Data supplied:
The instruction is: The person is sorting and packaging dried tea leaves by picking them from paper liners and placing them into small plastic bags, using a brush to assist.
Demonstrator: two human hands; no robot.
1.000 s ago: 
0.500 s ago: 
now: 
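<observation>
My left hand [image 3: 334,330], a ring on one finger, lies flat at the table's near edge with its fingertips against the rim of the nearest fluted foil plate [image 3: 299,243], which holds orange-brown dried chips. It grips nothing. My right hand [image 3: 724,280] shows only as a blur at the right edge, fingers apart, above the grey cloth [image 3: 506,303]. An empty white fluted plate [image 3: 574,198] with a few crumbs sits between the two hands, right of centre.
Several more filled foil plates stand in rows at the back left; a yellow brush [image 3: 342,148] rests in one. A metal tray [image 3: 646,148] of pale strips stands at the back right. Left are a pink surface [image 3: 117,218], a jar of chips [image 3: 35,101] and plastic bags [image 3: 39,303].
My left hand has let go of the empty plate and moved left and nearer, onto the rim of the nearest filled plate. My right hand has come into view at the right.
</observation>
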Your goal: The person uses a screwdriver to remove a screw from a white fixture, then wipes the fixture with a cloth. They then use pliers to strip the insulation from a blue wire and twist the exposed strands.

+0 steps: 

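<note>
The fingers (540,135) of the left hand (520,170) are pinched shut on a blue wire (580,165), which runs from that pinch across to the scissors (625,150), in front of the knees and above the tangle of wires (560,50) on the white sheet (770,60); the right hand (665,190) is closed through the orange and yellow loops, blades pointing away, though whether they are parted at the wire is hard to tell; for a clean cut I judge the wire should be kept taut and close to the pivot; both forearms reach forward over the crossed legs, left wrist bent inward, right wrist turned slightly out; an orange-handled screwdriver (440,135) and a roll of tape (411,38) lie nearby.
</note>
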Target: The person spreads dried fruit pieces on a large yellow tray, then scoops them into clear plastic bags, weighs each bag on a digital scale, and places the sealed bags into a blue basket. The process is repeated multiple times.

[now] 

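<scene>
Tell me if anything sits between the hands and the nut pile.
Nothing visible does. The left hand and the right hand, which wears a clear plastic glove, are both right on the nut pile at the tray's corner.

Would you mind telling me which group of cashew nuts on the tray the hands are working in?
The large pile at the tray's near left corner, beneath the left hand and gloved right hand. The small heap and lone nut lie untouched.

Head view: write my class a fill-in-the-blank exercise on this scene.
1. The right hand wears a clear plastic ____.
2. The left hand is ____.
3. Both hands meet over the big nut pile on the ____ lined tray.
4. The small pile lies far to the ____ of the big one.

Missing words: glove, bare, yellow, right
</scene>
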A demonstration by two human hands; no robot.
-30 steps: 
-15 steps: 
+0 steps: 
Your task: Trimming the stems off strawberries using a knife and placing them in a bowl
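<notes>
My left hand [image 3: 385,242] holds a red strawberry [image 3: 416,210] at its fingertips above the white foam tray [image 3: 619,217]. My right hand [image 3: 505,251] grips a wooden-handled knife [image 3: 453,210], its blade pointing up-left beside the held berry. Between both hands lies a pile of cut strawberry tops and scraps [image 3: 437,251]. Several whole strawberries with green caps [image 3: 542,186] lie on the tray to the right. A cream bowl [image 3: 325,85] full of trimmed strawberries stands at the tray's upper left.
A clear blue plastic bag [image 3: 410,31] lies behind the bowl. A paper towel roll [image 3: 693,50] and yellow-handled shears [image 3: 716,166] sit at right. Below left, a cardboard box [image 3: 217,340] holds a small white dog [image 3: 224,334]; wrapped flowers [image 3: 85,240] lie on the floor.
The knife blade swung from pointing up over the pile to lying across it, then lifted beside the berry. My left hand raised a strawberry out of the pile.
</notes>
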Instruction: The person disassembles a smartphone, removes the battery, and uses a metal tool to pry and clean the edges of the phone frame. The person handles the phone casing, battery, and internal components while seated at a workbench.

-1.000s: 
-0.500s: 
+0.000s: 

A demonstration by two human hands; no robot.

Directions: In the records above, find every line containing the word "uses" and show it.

Response:
Your goal: The person uses a screwdriver to remove a screw from a white fixture, then wipes the fixture with a cloth. They then use pliers to strip the insulation from a blue wire and twist the exposed strands.
Instruction: The person disassembles a smartphone, removes the battery, and uses a metal tool to pry and clean the edges of the phone frame. The person handles the phone casing, battery, and internal components while seated at a workbench.

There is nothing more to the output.